**Task objective**
The required output is the lines of the listing from the beginning through the line containing "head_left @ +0", each copied exactly, without any pictures.

= = =

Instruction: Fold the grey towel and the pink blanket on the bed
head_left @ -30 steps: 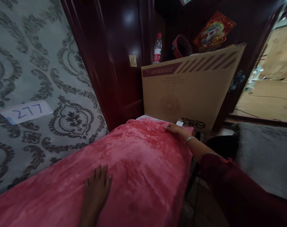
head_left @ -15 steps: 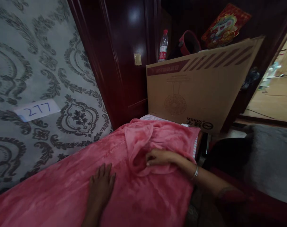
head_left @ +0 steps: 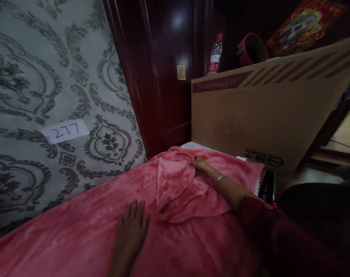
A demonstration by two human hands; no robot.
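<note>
A pink fleece blanket [head_left: 76, 238] covers a bed running from near me toward the far end. My left hand [head_left: 133, 229] lies flat on it, fingers spread, holding nothing. My right hand [head_left: 198, 163], a bangle on its wrist, reaches to the blanket's far end. Its fingers are curled into the fabric at the top of a turned-back flap [head_left: 175, 188]. That flap lies folded toward me between the two hands. A strip of striped sheet [head_left: 192, 146] shows beyond the blanket.
A large cardboard box [head_left: 278, 111] stands against the bed's far end, with a water bottle [head_left: 215, 57] and a red round object [head_left: 251, 48] behind it. The patterned wall [head_left: 33, 77] carries a "277" label [head_left: 65, 130]. Dark wooden panelling [head_left: 166, 77] fills the corner.
My right hand drew the blanket's far corner back toward me into a folded flap, then reached out to the far end again. My left hand stayed flat. The view shifted left.
</note>
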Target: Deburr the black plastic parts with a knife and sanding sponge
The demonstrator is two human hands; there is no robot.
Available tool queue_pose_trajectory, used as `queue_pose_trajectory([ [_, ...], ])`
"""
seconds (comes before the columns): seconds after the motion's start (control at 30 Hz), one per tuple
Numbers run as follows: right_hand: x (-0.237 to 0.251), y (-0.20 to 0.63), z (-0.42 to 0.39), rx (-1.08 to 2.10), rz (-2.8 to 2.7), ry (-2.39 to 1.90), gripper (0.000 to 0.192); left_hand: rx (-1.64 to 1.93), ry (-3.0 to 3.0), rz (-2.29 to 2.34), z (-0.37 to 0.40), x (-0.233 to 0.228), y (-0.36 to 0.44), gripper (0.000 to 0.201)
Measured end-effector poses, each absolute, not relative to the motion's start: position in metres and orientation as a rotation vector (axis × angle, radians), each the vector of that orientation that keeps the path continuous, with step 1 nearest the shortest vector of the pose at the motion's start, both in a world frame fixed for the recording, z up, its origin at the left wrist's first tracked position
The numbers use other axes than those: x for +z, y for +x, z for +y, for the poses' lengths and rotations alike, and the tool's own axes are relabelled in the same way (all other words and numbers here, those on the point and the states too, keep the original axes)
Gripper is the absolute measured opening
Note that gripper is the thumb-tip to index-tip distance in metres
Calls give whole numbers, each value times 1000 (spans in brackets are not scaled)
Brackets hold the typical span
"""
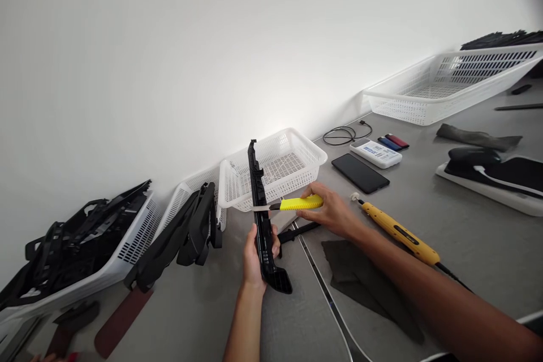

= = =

**Exercise response**
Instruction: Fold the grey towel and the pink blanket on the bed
head_left @ -30 steps: 
head_left @ -15 steps: 
head_left @ +0 steps: 

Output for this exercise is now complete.